March 7, 2020

12 data science realities unknown to beginners

So you want to become a data scientist? Close your eyes and tell me what you see yourself doing.

I can’t really hear you but I’m going to assume it sounded something more or less like this: “I’m in front of my computer doing modelling using the latest and coolest algorithms and deciding the next steps of the business that I’m working for. I present my findings, everyone is extremely impressed and it changes the way that we do business.” This is what I had in mind when I was an aspiring data scientist. I never really stopped to think about the tiny little annoying details that might come my way.

From what I’ve experienced so far, being a data scientist has its fair share of … side-effects let’s call them. In this article, I will tell you some of the day-to-day problems/realities a data scientist most likely deals with, in hopes to illustrate the reality of the job.

#1: You’re probably going to receive dirty data that is messy beyond explanation and will need to track down 5 different people to explain 5 different parts of the data to you, in incompatible ways.

#2: Prior to implementing something that is going to be useful, you will work on many things that are going to be discarded.

#3: You will spend more time than you can imagine on data cleaning and feature engineering. After all, that is many times where the magic happens.

#4: You might actually need to use excel or build extremely simple products depending on the problem. It is not lazy, but rather smart to start small and build up to more complex solutions.

#5: You’re going to have to learn to ward people off when they come to you asking for dashboards or fancy visualisations to their data. Though, it is fun sometimes to work on a simple side project.

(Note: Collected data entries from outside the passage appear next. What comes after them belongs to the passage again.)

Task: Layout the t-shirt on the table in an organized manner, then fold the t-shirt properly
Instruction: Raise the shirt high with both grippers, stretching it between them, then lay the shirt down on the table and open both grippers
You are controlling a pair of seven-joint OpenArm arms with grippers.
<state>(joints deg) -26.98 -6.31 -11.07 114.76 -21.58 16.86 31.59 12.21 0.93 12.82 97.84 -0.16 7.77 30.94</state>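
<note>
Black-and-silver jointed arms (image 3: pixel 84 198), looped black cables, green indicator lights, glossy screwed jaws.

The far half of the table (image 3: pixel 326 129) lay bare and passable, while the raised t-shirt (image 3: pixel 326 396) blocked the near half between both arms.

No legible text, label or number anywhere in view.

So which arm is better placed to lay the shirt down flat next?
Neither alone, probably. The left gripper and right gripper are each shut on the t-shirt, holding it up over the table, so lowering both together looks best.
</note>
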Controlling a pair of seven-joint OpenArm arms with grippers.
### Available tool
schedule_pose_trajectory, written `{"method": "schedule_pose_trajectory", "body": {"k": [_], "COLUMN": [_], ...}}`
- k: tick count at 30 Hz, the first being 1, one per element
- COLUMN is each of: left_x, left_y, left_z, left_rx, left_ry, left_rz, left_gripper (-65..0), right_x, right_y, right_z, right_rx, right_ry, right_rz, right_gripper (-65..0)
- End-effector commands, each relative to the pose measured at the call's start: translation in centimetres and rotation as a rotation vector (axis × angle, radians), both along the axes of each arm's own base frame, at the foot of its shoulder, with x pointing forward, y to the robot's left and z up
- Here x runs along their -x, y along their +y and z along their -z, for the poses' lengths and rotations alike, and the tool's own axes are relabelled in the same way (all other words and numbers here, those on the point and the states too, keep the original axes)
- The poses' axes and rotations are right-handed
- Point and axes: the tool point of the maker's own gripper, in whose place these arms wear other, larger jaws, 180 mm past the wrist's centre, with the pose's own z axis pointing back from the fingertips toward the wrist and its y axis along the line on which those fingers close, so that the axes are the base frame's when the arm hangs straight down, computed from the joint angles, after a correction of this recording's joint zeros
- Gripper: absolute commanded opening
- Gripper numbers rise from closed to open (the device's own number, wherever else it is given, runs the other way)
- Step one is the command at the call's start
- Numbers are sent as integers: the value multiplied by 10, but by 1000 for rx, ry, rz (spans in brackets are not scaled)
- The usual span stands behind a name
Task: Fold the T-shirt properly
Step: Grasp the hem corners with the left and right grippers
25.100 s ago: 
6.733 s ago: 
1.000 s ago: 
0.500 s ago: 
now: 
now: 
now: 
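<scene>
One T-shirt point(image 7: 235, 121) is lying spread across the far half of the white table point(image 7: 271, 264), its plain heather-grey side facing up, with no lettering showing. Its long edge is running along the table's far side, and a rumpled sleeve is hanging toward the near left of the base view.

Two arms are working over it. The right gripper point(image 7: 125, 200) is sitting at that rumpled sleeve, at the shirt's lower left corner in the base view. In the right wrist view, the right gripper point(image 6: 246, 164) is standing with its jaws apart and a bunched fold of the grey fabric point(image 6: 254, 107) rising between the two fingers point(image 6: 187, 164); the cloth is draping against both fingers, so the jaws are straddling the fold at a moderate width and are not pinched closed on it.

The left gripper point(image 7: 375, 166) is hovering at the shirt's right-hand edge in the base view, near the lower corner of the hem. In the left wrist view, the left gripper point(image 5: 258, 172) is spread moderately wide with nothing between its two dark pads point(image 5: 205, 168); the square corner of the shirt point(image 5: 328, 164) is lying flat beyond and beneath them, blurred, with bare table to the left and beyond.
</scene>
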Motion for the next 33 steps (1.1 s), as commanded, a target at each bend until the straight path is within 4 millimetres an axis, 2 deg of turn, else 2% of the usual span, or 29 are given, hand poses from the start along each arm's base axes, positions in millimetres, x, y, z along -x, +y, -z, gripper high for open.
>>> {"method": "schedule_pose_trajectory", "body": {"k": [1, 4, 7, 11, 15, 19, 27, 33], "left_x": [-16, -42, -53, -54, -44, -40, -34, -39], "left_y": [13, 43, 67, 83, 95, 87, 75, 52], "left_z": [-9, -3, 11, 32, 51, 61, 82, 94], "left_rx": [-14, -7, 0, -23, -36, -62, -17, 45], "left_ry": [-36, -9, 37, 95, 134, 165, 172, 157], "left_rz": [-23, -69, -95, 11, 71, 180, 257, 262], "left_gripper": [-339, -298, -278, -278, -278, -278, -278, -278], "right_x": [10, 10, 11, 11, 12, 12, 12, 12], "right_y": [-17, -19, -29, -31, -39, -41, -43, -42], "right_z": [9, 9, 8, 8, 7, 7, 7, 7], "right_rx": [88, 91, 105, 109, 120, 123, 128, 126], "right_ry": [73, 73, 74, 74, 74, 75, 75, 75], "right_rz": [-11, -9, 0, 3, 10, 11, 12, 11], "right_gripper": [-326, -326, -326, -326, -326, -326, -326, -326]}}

#6: You don’t only need to know data science, you also need to know how to handle data. You have to make sure to follow compliance and GDPR rules.

#7: Clients are going to come asking about the latest thing they heard (the shiny new algorithm they read about on Wired magazine or a new explainability tool) even if it has nothing to do with the project you’re on. Most of the time, it will be your responsibility to explain the situation.

#8: You’re not actually going to develop algorithms. Those are already made, packaged and delivered for you. It sure helps to know how everything works but your relationship with the algorithms themselves will probably only consist of tuning their parameters.

#9: You are going to have to explain what machine learning/data science/AI can or cannot achieve before, during and after a project.

#10: You cannot hide in your computer after receiving a piece of data. Understanding your problem’s domain is one of the most important things. You are going to have to learn a good deal on how “the thing that data is collected from” works.

#11: You do have to convince business stakeholders of the value of your solution. Even though we live in a world hyped beyond explanation about data and AI, it still takes effort to bring everyone onboard. Especially when you are changing how something is done in your company.

#12: You also have to get your business stakeholders to understand the non-deterministic state of your solution. Machine learning solutions do not base the results on physical rules. The results are based on patterns in the data. This fact is sometimes hard to get across to stakeholders who are used to hearing “cat”, “dog” or “rabbit” instead of “dog with a probability of 0.879”.

If you go online and read answers to Quora questions on “the reality of being a data scientist” you’re likely going to see similar or even worse sounding facts from others. Nevertheless, these facts should not discourage you from pursuing a career in data science.

If you ask me, these little “side-effects” are the things that keep me on my toes and make it even more fun for me. I like that the data does not come extremely clean every time. The process of cleaning helps me understand the data better, it helps me learn things about it, I would have otherwise not realized. I also like studying different domains. The nature of my job requires me to learn about different industries and no matter how uninterested I think I am about an industry, I always end up learning something that fascinates me.

All I want you to do is to be aware of what to expect from a data scientist position. You probably won’t have everything you’re looking for starting from the first day at the job. But as long as you enjoy what you’re doing enough to deal with the side-troubles, you will be fine.